Activity — Only these lines of the data below are wanted: the one with "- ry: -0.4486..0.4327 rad", the one with "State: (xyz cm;", and any lines between them, each repeated exactly.

Recorded information —
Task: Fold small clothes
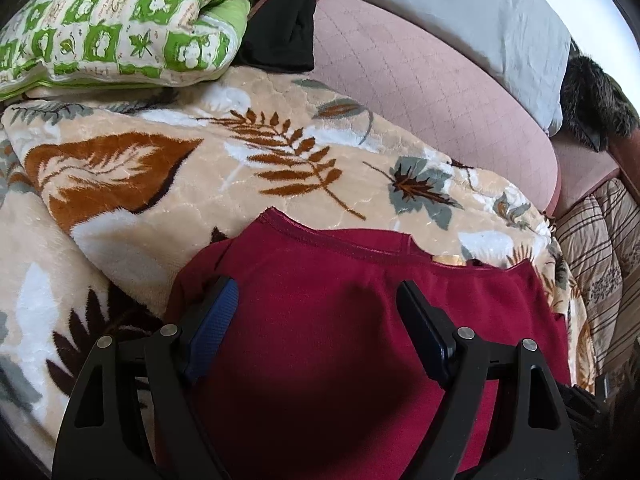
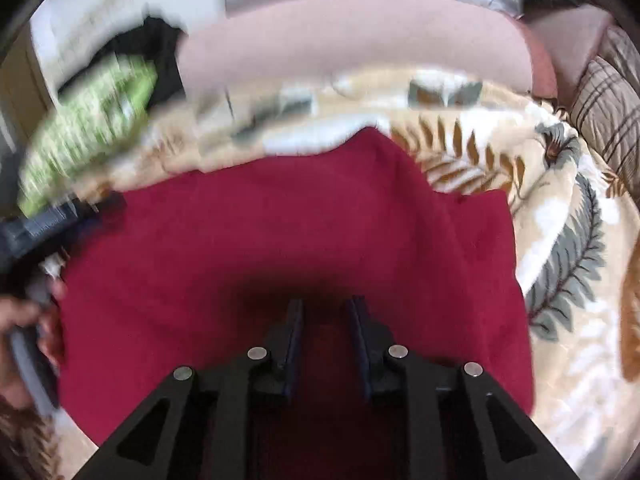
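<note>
A dark red fleece garment (image 1: 340,320) lies spread on a beige leaf-patterned blanket (image 1: 168,184). Its ribbed hem runs along the far edge. My left gripper (image 1: 318,292) is open, its fingers wide apart just above the red cloth, holding nothing. In the right wrist view the same red garment (image 2: 280,232) fills the middle. My right gripper (image 2: 325,306) hovers over it with its fingers a narrow gap apart and nothing seen between them. The left gripper (image 2: 44,224) shows blurred at the garment's left edge.
A green and white patterned pillow (image 1: 116,24) lies at the far left with a black cloth (image 1: 284,28) beside it. A pink quilted cushion (image 1: 420,80) and a grey pillow (image 1: 480,16) lie behind. A striped cover (image 1: 600,248) is at the right.
</note>
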The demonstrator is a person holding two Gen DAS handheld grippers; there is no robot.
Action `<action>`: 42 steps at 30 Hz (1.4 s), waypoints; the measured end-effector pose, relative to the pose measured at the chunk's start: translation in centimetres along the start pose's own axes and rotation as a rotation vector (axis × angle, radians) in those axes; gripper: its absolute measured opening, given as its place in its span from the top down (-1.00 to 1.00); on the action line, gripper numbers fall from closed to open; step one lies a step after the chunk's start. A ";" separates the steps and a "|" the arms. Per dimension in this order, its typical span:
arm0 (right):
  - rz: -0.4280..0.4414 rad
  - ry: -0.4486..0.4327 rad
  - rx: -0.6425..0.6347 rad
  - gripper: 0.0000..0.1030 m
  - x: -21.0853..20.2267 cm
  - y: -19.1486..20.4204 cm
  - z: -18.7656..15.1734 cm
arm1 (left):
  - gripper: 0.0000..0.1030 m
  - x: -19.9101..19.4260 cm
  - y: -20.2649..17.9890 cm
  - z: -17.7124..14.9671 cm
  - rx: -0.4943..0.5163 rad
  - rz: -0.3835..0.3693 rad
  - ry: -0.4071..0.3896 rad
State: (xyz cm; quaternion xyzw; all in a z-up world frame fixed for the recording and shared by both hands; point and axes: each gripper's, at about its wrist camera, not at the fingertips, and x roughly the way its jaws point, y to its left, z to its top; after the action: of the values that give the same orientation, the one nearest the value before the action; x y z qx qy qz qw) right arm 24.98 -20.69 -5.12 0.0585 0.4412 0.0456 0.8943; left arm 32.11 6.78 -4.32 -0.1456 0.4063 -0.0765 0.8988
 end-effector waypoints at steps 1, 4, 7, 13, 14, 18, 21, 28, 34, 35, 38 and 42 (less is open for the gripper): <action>-0.005 0.011 -0.004 0.57 -0.4 0.2 0.4 | -0.58 -0.5 -0.2 0.1 -0.006 0.006 0.005; 0.009 -0.032 0.060 0.57 -3.6 -0.3 0.5 | -0.58 -2.9 -0.9 0.0 -0.028 -0.010 0.015; 0.037 -0.089 0.116 0.57 -7.7 -0.9 -1.0 | -0.59 -6.6 -1.9 -2.0 -0.029 -0.001 0.028; -0.021 -0.076 0.099 0.57 -13.1 -1.4 -8.2 | -0.59 -13.5 -5.0 -9.7 0.129 0.126 0.042; -0.024 -0.050 0.105 0.57 -13.6 -1.5 -9.2 | -0.59 -14.2 -5.4 -10.8 0.161 0.161 0.040; -0.037 -0.050 0.051 0.57 -16.1 -0.6 -12.3 | -0.59 -17.4 -5.4 -16.2 0.230 0.276 0.025; -0.073 -0.041 -0.029 0.57 -16.7 0.8 -13.9 | -0.59 -18.5 -4.9 -18.6 0.225 0.289 0.053; -0.164 -0.029 -0.140 0.57 -16.5 2.7 -15.3 | -0.59 -20.3 -5.1 -20.0 0.267 0.296 0.026; -0.195 -0.014 -0.160 0.57 -16.2 2.9 -15.7 | -0.59 -19.6 -5.0 -20.2 0.265 0.292 0.045; -0.196 -0.010 -0.157 0.57 -16.0 2.8 -15.7 | -0.59 -19.4 -5.0 -20.2 0.264 0.291 0.048; -0.202 0.005 -0.146 0.57 -15.4 2.7 -15.6 | -0.59 -18.8 -4.8 -20.2 0.259 0.290 0.062; -0.203 0.036 -0.135 0.57 -14.1 2.9 -15.6 | -0.59 -17.8 -4.4 -20.1 0.240 0.279 0.090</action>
State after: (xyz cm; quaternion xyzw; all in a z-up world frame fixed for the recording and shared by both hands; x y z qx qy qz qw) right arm 3.94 -18.68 -3.02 -0.0478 0.4568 -0.0145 0.8882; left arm 5.21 3.12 -2.85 0.0239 0.4503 -0.0053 0.8925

Response area —
  - ry: -0.4486..0.4327 rad
  - rx: -0.6425..0.6347 rad
  - gripper: 0.0000..0.1030 m
  - x: -21.0853..20.2267 cm
  - y: -19.1486..20.4204 cm
  - z: -18.7656..15.1734 cm
arm1 (left):
  - gripper: 0.0000..0.1030 m
  - x: -19.9101..19.4260 cm
  - y: -20.2649..17.9890 cm
  - z: -17.7124..14.9671 cm
  - rx: -0.4943..0.5163 rad
  - rz: -0.3835..0.3693 rad
  - ry: -0.4071..0.3896 rad
State: (xyz cm; quaternion xyzw; all in a z-up world frame fixed for the recording and shared by both hands; point and axes: each gripper's, at about its wrist camera, not at the fingertips, and x roughly the way its jaws point, y to its left, z to its top; after the action: of the values that give the same orientation, the one nearest the value before the action; x y z qx qy qz qw) right arm 24.98 -20.69 -5.12 0.0585 0.4412 0.0456 0.8943; left arm 32.11 6.78 -4.32 -0.1456 0.4063 -0.0765 0.8988

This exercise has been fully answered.